(YOUR ASSIGNMENT) Give back every entry below, unchanged.

★ ★ ★

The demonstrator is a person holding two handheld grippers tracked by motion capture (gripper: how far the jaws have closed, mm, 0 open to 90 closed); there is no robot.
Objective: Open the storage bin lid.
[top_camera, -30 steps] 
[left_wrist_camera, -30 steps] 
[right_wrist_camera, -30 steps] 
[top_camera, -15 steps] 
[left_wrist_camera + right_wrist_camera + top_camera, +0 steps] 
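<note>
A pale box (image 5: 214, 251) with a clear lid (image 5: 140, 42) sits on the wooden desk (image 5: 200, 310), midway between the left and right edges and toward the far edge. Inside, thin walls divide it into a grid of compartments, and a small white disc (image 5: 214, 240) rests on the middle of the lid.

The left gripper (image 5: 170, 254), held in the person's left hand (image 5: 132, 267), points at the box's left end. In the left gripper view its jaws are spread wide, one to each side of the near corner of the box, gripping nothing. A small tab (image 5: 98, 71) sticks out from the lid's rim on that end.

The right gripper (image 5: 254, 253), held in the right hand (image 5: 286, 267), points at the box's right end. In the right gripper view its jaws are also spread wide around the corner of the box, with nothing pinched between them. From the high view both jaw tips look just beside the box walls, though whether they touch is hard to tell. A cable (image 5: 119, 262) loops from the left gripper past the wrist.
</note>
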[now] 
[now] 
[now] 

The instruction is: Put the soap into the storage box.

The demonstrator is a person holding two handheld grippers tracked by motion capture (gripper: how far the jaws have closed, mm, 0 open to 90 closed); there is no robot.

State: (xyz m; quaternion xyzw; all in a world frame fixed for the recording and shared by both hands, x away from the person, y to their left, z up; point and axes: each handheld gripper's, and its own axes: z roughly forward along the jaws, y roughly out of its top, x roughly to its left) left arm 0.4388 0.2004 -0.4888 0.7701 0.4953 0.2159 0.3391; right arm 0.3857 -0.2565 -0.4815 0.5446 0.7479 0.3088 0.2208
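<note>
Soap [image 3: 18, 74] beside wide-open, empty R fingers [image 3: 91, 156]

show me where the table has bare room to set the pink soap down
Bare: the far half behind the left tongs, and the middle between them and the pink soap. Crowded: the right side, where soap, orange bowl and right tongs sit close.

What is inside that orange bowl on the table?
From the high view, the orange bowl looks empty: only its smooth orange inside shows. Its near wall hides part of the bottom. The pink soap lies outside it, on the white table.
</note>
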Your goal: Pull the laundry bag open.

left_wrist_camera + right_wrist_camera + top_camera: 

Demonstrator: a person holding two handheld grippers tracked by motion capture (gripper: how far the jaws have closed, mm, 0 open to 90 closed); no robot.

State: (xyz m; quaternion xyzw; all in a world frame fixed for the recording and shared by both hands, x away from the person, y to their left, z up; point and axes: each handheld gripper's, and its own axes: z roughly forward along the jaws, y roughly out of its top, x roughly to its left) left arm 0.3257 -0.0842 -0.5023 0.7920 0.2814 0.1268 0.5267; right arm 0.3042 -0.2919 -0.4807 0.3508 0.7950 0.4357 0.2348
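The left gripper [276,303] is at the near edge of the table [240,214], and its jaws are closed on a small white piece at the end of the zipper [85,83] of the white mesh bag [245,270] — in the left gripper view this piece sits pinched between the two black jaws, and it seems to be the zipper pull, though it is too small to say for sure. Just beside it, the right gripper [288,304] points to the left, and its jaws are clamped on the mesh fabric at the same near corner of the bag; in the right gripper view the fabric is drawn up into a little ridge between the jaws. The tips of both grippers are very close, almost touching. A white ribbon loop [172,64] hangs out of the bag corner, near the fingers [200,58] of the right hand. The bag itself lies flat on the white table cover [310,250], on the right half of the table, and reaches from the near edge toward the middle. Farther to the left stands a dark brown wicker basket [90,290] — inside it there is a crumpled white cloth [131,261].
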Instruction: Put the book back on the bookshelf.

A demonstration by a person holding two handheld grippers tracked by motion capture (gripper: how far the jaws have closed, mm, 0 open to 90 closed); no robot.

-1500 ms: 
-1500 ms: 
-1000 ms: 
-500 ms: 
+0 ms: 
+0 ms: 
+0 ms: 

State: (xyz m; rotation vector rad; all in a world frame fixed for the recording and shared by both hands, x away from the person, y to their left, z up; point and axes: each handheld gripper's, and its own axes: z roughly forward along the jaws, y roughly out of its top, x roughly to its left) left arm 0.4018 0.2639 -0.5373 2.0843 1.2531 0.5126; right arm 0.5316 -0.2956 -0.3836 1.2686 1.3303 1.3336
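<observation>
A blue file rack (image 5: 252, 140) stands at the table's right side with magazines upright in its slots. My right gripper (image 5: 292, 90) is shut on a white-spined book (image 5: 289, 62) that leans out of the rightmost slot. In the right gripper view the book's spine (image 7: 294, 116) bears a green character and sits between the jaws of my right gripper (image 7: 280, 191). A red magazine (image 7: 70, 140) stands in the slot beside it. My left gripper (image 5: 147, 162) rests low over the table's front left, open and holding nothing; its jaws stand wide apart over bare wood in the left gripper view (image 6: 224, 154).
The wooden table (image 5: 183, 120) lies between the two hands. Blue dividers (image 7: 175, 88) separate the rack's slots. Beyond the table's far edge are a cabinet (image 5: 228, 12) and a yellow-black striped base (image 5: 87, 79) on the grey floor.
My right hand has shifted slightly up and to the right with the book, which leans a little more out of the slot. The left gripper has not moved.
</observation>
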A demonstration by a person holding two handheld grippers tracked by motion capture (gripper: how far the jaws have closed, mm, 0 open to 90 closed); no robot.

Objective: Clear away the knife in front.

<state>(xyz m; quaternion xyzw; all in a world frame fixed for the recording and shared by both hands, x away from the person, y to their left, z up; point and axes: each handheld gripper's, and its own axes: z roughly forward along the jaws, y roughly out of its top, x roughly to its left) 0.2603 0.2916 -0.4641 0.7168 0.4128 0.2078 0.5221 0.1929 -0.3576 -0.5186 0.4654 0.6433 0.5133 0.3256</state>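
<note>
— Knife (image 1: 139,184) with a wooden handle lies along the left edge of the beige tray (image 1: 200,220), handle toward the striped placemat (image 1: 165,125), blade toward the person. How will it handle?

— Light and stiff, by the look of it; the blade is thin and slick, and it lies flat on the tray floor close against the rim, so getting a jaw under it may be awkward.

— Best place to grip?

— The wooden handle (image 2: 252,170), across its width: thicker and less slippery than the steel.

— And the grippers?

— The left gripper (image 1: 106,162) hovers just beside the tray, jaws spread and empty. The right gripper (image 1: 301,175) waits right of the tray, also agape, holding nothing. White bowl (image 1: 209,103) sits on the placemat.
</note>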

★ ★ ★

(RESULT OF THIS EXERCISE)
The demonstrator is a person holding two handheld grippers tracked by motion capture (gripper: how far the jaws have closed, mm, 0 open to 90 closed); there is no robot.
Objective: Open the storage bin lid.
[top_camera, -30 steps] 
[left_wrist_camera, -30 steps] 
[right_wrist_camera, -30 steps] 
[top_camera, -15 steps] 
[left_wrist_camera + right_wrist_camera + top_camera, +0 steps] 
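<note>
A pale box (image 5: 214, 251) with a clear lid (image 5: 140, 42) sits on the wooden desk (image 5: 200, 310), midway between the left and right edges and toward the far edge. Inside, thin walls divide it into a grid of compartments, and a small white disc (image 5: 214, 240) rests on the middle of the lid.

The left gripper (image 5: 170, 254), held in the person's left hand (image 5: 132, 267), points at the box's left end. In the left gripper view its jaws are spread wide, one to each side of the near corner of the box, gripping nothing. A small tab (image 5: 98, 71) sticks out from the lid's rim on that end.

The right gripper (image 5: 254, 253), held in the right hand (image 5: 286, 267), points at the box's right end. In the right gripper view its jaws are also spread wide around the corner of the box, with nothing pinched between them. From the high view both jaw tips look just beside the box walls, though whether they touch is hard to tell. A cable (image 5: 119, 262) loops from the left gripper past the wrist.
</note>
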[now] 
[now] 
[now] 

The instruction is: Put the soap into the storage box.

The demonstrator is a person holding two handheld grippers tracked by motion capture (gripper: how far the jaws have closed, mm, 0 open to 90 closed); there is no robot.

State: (xyz m; quaternion xyzw; all in a world frame fixed for the recording and shared by both hands, x away from the person, y to their left, z up; point and axes: each handheld gripper's, and its own axes: z roughly forward along the jaws, y roughly out of its top, x roughly to its left) left arm 0.4388 0.2004 -0.4888 0.7701 0.4953 0.2159 0.3391; right arm 0.3857 -0.2565 -0.4815 0.5446 0.7479 0.3088 0.2208
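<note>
Soap [image 3: 18, 74] beside wide-open, empty R fingers [image 3: 91, 156]

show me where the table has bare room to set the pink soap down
Bare: the far half behind the left tongs, and the middle between them and the pink soap. Crowded: the right side, where soap, orange bowl and right tongs sit close.

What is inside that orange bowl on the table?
From the high view, the orange bowl looks empty: only its smooth orange inside shows. Its near wall hides part of the bottom. The pink soap lies outside it, on the white table.
</note>
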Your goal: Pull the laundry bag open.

left_wrist_camera + right_wrist_camera + top_camera: 

Demonstrator: a person holding two handheld grippers tracked by motion capture (gripper: how far the jaws have closed, mm, 0 open to 90 closed); no robot.

State: (xyz m; quaternion xyzw; all in a world frame fixed for the recording and shared by both hands, x away from the person, y to their left, z up; point and axes: each handheld gripper's, and its own axes: z roughly forward along the jaws, y roughly out of its top, x roughly to its left) left arm 0.3257 -0.0842 -0.5023 0.7920 0.2814 0.1268 0.5267; right arm 0.3042 -0.2919 -0.4807 0.3508 0.7950 0.4357 0.2348
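The left gripper [276,303] is at the near edge of the table [240,214], and its jaws are closed on a small white piece at the end of the zipper [85,83] of the white mesh bag [245,270] — in the left gripper view this piece sits pinched between the two black jaws, and it seems to be the zipper pull, though it is too small to say for sure. Just beside it, the right gripper [288,304] points to the left, and its jaws are clamped on the mesh fabric at the same near corner of the bag; in the right gripper view the fabric is drawn up into a little ridge between the jaws. The tips of both grippers are very close, almost touching. A white ribbon loop [172,64] hangs out of the bag corner, near the fingers [200,58] of the right hand. The bag itself lies flat on the white table cover [310,250], on the right half of the table, and reaches from the near edge toward the middle. Farther to the left stands a dark brown wicker basket [90,290] — inside it there is a crumpled white cloth [131,261].
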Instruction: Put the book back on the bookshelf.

A demonstration by a person holding two handheld grippers tracked by motion capture (gripper: how far the jaws have closed, mm, 0 open to 90 closed); no robot.

-1500 ms: 
-1500 ms: 
-1000 ms: 
-500 ms: 
+0 ms: 
+0 ms: 
+0 ms: 

State: (xyz m; rotation vector rad; all in a world frame fixed for the recording and shared by both hands, x away from the person, y to their left, z up; point and axes: each handheld gripper's, and its own axes: z roughly forward along the jaws, y roughly out of its top, x roughly to its left) left arm 0.4018 0.2639 -0.5373 2.0843 1.2531 0.5126; right arm 0.5316 -0.2956 -0.3836 1.2686 1.3303 1.3336
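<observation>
A blue file rack (image 5: 252, 140) stands at the table's right side with magazines upright in its slots. My right gripper (image 5: 292, 90) is shut on a white-spined book (image 5: 289, 62) that leans out of the rightmost slot. In the right gripper view the book's spine (image 7: 294, 116) bears a green character and sits between the jaws of my right gripper (image 7: 280, 191). A red magazine (image 7: 70, 140) stands in the slot beside it. My left gripper (image 5: 147, 162) rests low over the table's front left, open and holding nothing; its jaws stand wide apart over bare wood in the left gripper view (image 6: 224, 154).
The wooden table (image 5: 183, 120) lies between the two hands. Blue dividers (image 7: 175, 88) separate the rack's slots. Beyond the table's far edge are a cabinet (image 5: 228, 12) and a yellow-black striped base (image 5: 87, 79) on the grey floor.
My right hand has shifted slightly up and to the right with the book, which leans a little more out of the slot. The left gripper has not moved.
</observation>
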A demonstration by a person holding two handheld grippers tracked by motion capture (gripper: how far the jaws have closed, mm, 0 open to 90 closed); no robot.

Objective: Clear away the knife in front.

<state>(xyz m; quaternion xyzw; all in a world frame fixed for the recording and shared by both hands, x away from the person, y to their left, z up; point and axes: each handheld gripper's, and its own axes: z roughly forward along the jaws, y roughly out of its top, x roughly to its left) 0.2603 0.2916 -0.4641 0.7168 0.4128 0.2078 0.5221 0.1929 -0.3576 -0.5186 0.4654 0.6433 0.5133 0.3256</state>
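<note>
— Knife (image 1: 139,184) with a wooden handle lies along the left edge of the beige tray (image 1: 200,220), handle toward the striped placemat (image 1: 165,125), blade toward the person. How will it handle?

— Light and stiff, by the look of it; the blade is thin and slick, and it lies flat on the tray floor close against the rim, so getting a jaw under it may be awkward.

— Best place to grip?

— The wooden handle (image 2: 252,170), across its width: thicker and less slippery than the steel.

— And the grippers?

— The left gripper (image 1: 106,162) hovers just beside the tray, jaws spread and empty. The right gripper (image 1: 301,175) waits right of the tray, also agape, holding nothing. White bowl (image 1: 209,103) sits on the placemat.
</note>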

The output has been completed.